Independence Freestlye Wheat Beer Review

Brewery: Independence Brewing Co. | Beer: Freestyle Wheat Beer
Style: American Pale Wheat Ale | ABV: 4.7%
Serving Method: 12 oz. bottle poured into Weizen glass

Independence FreestyleInspired by Texas summer days spent at their favorite swimming holes, Independence describe Freestyle as being similar to a "a Pilsner brewed as an ale." This is the brewery's lightest beer and they list it as an American Wheat Beer, noting they feel it could also justifiably be referred to as a Blonde Ale. Freestlye, indeed.

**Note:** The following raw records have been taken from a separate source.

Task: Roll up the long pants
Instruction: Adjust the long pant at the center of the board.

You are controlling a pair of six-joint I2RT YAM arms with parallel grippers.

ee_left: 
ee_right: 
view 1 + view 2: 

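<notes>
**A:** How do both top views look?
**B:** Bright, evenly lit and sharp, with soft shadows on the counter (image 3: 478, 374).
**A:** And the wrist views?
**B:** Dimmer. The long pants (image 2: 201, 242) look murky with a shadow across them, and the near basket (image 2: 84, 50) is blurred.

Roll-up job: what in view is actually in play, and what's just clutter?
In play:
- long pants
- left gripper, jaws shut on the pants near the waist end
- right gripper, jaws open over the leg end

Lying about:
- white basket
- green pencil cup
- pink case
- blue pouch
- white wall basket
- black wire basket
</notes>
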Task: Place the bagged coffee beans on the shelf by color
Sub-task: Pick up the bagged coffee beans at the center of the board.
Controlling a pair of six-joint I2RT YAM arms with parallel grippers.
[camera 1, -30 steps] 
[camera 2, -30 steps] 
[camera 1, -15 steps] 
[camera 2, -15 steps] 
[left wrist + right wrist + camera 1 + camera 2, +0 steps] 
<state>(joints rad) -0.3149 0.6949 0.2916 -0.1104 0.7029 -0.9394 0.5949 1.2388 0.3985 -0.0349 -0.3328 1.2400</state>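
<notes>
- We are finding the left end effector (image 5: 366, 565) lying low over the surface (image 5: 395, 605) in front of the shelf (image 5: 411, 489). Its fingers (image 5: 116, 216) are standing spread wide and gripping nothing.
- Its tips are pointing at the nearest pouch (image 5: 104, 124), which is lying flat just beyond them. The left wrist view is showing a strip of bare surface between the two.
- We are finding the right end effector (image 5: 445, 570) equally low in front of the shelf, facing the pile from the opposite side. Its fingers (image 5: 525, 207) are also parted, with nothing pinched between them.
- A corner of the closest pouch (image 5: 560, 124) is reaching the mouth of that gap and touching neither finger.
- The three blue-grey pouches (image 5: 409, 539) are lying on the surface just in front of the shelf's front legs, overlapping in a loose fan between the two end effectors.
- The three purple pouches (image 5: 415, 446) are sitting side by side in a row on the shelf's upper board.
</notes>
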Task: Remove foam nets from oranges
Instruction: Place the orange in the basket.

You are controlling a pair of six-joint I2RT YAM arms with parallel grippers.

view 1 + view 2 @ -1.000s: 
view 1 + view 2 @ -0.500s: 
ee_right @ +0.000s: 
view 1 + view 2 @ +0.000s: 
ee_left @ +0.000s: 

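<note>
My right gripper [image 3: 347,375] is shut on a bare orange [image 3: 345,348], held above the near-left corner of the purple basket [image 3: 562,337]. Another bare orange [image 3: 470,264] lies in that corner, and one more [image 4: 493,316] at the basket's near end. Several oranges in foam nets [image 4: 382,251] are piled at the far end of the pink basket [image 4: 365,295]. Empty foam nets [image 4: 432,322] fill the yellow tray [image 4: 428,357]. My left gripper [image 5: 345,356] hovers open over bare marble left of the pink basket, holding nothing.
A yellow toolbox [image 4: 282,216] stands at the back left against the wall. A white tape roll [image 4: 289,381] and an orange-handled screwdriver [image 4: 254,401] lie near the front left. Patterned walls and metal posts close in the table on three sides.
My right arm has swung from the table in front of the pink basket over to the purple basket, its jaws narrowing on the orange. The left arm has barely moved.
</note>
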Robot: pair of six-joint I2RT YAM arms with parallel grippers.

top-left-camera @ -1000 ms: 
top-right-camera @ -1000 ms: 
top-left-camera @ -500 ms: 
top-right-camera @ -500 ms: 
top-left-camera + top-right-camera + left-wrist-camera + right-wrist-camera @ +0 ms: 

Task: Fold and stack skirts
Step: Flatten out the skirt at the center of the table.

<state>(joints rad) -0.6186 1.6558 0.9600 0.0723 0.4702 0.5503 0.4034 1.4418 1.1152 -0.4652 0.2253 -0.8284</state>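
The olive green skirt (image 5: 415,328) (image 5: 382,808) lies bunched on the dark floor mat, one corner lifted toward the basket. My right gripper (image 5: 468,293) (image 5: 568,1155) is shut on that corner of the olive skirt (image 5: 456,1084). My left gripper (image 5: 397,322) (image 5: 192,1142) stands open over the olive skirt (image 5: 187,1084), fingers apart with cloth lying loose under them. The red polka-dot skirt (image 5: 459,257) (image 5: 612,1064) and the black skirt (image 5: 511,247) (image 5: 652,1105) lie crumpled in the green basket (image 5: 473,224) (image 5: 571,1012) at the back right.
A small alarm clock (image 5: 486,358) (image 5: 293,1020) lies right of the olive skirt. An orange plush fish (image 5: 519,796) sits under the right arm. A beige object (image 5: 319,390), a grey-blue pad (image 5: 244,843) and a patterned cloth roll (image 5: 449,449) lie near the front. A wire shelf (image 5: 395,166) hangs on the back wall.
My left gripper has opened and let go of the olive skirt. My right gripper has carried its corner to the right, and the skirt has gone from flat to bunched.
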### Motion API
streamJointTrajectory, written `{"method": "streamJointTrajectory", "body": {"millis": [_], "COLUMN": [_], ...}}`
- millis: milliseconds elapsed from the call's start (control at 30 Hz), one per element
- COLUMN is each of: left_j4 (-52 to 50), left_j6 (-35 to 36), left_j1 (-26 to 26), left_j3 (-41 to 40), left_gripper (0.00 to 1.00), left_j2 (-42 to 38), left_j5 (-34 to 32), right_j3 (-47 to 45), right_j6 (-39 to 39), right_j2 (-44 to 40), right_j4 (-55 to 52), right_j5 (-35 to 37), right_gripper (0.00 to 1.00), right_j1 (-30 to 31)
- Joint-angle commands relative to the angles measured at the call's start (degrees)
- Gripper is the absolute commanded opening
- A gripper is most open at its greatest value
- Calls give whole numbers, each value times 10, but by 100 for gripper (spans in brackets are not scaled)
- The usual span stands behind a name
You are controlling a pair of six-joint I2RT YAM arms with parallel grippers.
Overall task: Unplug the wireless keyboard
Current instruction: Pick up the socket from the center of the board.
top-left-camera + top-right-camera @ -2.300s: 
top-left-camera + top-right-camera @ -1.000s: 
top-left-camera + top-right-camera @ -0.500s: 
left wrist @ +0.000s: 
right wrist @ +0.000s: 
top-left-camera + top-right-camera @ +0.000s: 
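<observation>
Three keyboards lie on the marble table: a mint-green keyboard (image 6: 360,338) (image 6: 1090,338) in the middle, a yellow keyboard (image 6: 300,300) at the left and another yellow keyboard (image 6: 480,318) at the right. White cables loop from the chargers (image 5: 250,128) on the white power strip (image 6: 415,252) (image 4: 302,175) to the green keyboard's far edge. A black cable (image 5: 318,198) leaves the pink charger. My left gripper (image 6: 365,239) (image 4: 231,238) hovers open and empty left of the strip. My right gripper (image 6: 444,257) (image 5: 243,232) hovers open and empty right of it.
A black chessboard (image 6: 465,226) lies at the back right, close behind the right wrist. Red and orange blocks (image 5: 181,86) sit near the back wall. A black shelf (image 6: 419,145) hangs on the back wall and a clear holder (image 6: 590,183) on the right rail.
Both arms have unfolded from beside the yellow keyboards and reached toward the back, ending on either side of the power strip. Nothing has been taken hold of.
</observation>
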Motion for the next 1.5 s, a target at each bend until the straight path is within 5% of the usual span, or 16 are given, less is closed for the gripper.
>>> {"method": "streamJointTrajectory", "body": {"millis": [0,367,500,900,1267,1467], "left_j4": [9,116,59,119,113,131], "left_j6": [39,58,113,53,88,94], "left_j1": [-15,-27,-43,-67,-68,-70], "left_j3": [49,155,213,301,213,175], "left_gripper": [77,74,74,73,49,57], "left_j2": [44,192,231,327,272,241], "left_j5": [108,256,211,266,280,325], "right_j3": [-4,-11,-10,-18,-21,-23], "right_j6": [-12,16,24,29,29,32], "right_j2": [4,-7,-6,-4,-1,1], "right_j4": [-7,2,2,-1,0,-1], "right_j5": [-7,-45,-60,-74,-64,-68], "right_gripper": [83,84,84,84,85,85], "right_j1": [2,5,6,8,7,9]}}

It's brewed with Horizon hops, Two-Row Pale, and American White Wheat malts, and American ale yeast. Independence describe the finished product as:

Crisp, light-bodied, and refreshing [with] dry flavor followed by a slightly sweet malt finish. Freestyle is the taste of summer in Texas.
Well, the temperature outside is certainly right for this beer, I just wish I had a swimming hole to enjoy it with.

Appearance: A somewhat hazy, golden-orange body with a nice, near white head. Great curtains of lace.

Aroma: Sharp citrus and some apple cider notes over a wheat base. Almost reminiscent of an apple pie at times.

Taste: A solid cereal-like wheat backbone is very much in charge here, and is heavy on the cereal-grain flavors. It reminds me of Weetabix, which is certainly not a bad thing. There's a little hop character towards the back, but this is certainty a wheat-forward beer. The aftertaste keeps the cereal flavors going.

Mouthfeel: Medium-bodied with good carbonation. It dries a little in the finish.

Drinkability: You really can't fault it here, this is quite quaffable.

Verdict: A unique take on the American Pale Wheat Ale style, Freestyle is a likable beer for me. It has more of a spotlight on the wheat than most beers in this category, which offers up a nice change of pace that I appreciate. Still an easy and refreshing drink, this would be great on a Summer's day here in the Lone Star State.